La justicia de Gilmario

No tenía ni ganas ni dinero para ir a la fiesta. Sólo tenía la sensación de que no era un lugar apropiado para él. Pero los demás insistían y, al final, Gilmario dijo que sí, que él también iba. Había sido suya la idea de invitar a unos viejos amigos a pasar un par de días en Guarujá, cerca de São Paulo, en la casa de la playa de los Trabalhadores Sem Terra, con los que lleva colaborando unos años. Gilmario tiene veintiséis años. No son muchos, pero suficientes para ver cómo la vida, ya a esa edad, se puede echar a perder, sin rumbo y sin sentido. Al conocer la Asociación, fue recobrando su vida, le ayudaron a salir del apuro y pudo volver a ponerse de pie. Ahora, Cleuza, Marcos y los demás amigos de la Asociación son como una familia para él. Y aún más.

Llegan a la fiesta. Es un sitio precioso, con gente elegante y adinerada. Habían oído hablar de esta fiesta, daban las invitaciones por la calle. Gilmario y sus amigos no conocen a nadie, pero es un local de moda para pasar una noche divirtiéndose. Cuando deciden irse, nada más salir se les acerca un coche. «¿Eres el aparcacoches?». «No…». Al principio, Gilmario no entiende a qué viene la pregunta. Pero dentro del coche hay dos chicos blancos, y él no lo es. Los dos bajan y empiezan a pegarle, le dan una paliza. «No podía pensar en nada, sólo me preguntaba dónde estaban mis amigos…». Esa noche, denunciando en la comisaría, sale el nombre de uno de los agresores, y su dirección. Desde entonces, Gilmario piensa sólo en vengarse. «Un sentimiento de odio. Odio. Crecí en el barrio de Novos Alagados, en Salvador de Bahía. Un lugar muy violento. Si te hacen algo, pagas con la misma moneda. Y eso es todo. No hay más que hacer».
Vuelve a São Paulo y se encierra durante días. No quiere que le vean los amigos de la Asociación, se avergüenza de su cara hinchada. Sigue pensando en la paliza. Es un golpe demasiado fuerte y sin ningún motivo, justo en ese momento de su vida. «Justo ahora que estaba tranquilo, que iba por buen camino. ¿Por qué?».

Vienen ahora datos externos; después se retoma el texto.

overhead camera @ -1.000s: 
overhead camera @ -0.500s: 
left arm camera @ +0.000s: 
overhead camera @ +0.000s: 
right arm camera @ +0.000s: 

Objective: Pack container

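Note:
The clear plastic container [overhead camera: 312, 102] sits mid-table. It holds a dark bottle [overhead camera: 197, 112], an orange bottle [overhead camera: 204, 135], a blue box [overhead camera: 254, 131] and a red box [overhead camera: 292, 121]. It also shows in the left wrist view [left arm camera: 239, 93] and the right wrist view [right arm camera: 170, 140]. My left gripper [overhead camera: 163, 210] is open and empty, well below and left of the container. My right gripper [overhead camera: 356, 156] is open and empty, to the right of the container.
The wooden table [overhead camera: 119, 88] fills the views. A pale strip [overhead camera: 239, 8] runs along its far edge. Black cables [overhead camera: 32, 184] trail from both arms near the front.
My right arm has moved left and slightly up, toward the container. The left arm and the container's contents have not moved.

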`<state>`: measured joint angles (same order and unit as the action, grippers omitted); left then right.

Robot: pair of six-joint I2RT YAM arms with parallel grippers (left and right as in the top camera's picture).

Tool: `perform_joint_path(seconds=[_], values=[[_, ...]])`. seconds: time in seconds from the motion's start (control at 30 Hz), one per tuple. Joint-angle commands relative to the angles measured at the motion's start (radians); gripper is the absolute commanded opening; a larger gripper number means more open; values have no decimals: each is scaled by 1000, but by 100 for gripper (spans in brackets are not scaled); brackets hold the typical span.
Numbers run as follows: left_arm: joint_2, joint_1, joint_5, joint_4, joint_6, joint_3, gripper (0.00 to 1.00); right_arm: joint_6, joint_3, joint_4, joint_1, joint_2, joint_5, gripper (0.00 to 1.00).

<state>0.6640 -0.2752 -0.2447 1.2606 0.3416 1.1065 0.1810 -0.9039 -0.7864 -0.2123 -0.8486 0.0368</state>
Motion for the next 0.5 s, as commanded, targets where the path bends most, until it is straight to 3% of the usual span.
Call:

Suena el teléfono. Es Cleuza. Le pregunta qué ha pasado, pero él contesta con monosílabos. Trata de quitarle importancia al asunto. Pero poco a poco empieza a abrirse, aunque no del todo, no le dice cómo se siente realmente, este deseo de venganza que tiene dentro, con el que lucha por dentro. No se lo ha confesado a nadie y tampoco ahora lo hace. Pero ella no cede, sigue hablándole un buen rato. En un momento dado, le dice: «Gilmario, sé cómo sufre tu corazón, que estás herido. Lo sé porque eres muy orgulloso». Él empieza a llorar. Y en esas lágrimas sale a luz todo su deseo de justicia.
Termina la llamada y se queda callado. «Pero, ¿quién es esa mujer que me conoce más que yo mismo? Hay alguien en mi vida que me hace mirar la verdad de mi corazón».
Unos días después, en la Escuela de comunidad, preguntan: «¿Cuándo habéis dicho sí a Cristo?». «En ese momento me di cuenta que lo estaba diciendo: estaba perdonando. La justicia es decir sí a Cristo. Porque si me fijo en esta amistad y perdono, mi vida es más verdadera».